I’m Tom Crellen, I’m a post-doctoral researcher here at the Mahidol Oxford Tropical Medicine Research Unit in Bangkok, working in the Bacterial Resistance Analysis Group which is led by Ben Cooper. The group in general focuses on the transmission of bacterial pathogens, mainly in hospital settings, and looks for interventions to combat the spread of resistant organisms. My research focuses on a carriage study of multidrug resistant bacteria from a children’s hospital in Cambodia. We aim to establish risk factors for the transmission and acquisition of pathogens, and also to model the impact of interventions to reduce the spread of antimicrobial resistance.
The work brings together epidemiological and genomic data, so that’s patient level data collected in the hospital by clinicians and sequence data of the bacteria itself. We aim to use this data to reconstruct transmission networks - who infected whom - and that can lead to questions like: what makes someone more likely to transmit a pathogen, or what makes someone likely to spread it on to multiple people, or do we see evidence of super spreading in these hospital settings for instance. We’ve observed this in major outbreaks, in viral pandemics such as Ebola andSARS (Severe Acute Respiratory Syndrome). We see this pattern but it’s not very well understood in hospital acquired infections whether it’s this pattern that’s driving transmission or not. Certainly an early observation is that patients that stay the longest are the most likely to both acquire infections and pass them on to other people. We also want to explore the effect of a probiotic which was used when children arrive at the hospital to reduce the risk of acquiring infections and we need to quantify exactly how effective that was.

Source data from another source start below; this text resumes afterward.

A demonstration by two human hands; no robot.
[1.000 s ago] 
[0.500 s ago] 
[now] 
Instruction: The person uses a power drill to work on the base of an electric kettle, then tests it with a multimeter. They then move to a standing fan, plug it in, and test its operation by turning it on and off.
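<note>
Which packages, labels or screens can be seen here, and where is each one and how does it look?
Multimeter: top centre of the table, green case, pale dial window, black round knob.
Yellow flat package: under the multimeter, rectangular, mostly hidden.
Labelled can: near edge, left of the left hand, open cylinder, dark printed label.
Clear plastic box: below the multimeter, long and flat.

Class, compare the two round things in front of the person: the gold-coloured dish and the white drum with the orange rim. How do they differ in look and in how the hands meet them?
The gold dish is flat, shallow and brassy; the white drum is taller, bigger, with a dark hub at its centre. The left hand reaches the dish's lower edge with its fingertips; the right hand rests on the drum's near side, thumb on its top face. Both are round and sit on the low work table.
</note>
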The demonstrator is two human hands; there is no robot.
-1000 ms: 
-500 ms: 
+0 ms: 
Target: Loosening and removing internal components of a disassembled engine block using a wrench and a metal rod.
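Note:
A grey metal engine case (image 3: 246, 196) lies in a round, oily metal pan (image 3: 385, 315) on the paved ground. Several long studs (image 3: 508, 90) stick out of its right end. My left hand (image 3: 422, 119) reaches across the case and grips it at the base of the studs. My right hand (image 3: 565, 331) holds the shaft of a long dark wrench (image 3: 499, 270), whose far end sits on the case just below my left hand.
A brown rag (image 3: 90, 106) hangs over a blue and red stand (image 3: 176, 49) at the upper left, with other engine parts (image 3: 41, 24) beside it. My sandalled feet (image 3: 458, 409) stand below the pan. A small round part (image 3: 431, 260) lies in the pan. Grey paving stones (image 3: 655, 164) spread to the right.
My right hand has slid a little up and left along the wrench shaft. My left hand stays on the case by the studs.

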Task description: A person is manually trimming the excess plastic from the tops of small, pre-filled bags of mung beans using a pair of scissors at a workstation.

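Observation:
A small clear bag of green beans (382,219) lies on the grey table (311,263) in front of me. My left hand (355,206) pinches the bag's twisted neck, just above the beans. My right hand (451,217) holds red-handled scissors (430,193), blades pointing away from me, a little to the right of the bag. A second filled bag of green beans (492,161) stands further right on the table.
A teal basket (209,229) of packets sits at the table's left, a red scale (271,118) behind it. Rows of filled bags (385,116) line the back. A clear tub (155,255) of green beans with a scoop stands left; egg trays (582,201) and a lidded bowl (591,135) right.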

Hospital acquired infections are a major problem, particularly in Southeast Asia where the prevalence of multidrug resistant bacteria is extremely high. In the carriage study that we’re working on, we observe that almost all children become infected with multidrug resistant bacteria during their stay. 60% of people arrive with multidrug resistant organisms and the rest are generally colonised during their stay. It’s very high prevalence and this leads to challenges in control and during clinical episodes it can be difficult to treat because it’s resistant to so many antibiotics. In this region, we face the challenge that people are generally wealthy enough to afford antibiotics but they may not be controlled by prescription, so this leads to very high rates of antibiotic usage which drives resistance in this area.
Being here in Bangkok we have access to a lot of study sites in this region, and these areas are hot spots for antimicrobial resistance in hospitals. It’s a major problem in this area but it’s also understudied and it’s challenging to get really good data from this region. Through the Oxford Tropical Network we have very strong links which aids us in both sample collection and getting good data for analysis. Using data from these studies, we can build simulations or models that allow us to investigate the impact of different interventions. If we can build simulations that effectively reconstruct the conditions of that hospital, we can investigate the impact of interventions in a very low cost way and this can then allow us to decide what we think will be the best interventions to use and that will inform future clinical trials. We relay our results back to the clinicians in the hospitals that carry out these studies, and they can make decisions based on our results and modify their clinical practice accordingly. Antimicrobial resistance is a global problem, and although Southeast Asia is a major hotspot it’s under-represented in terms of data and research. Our results are important in feeding into the global conversation and awareness about drug resistant bacteria globally.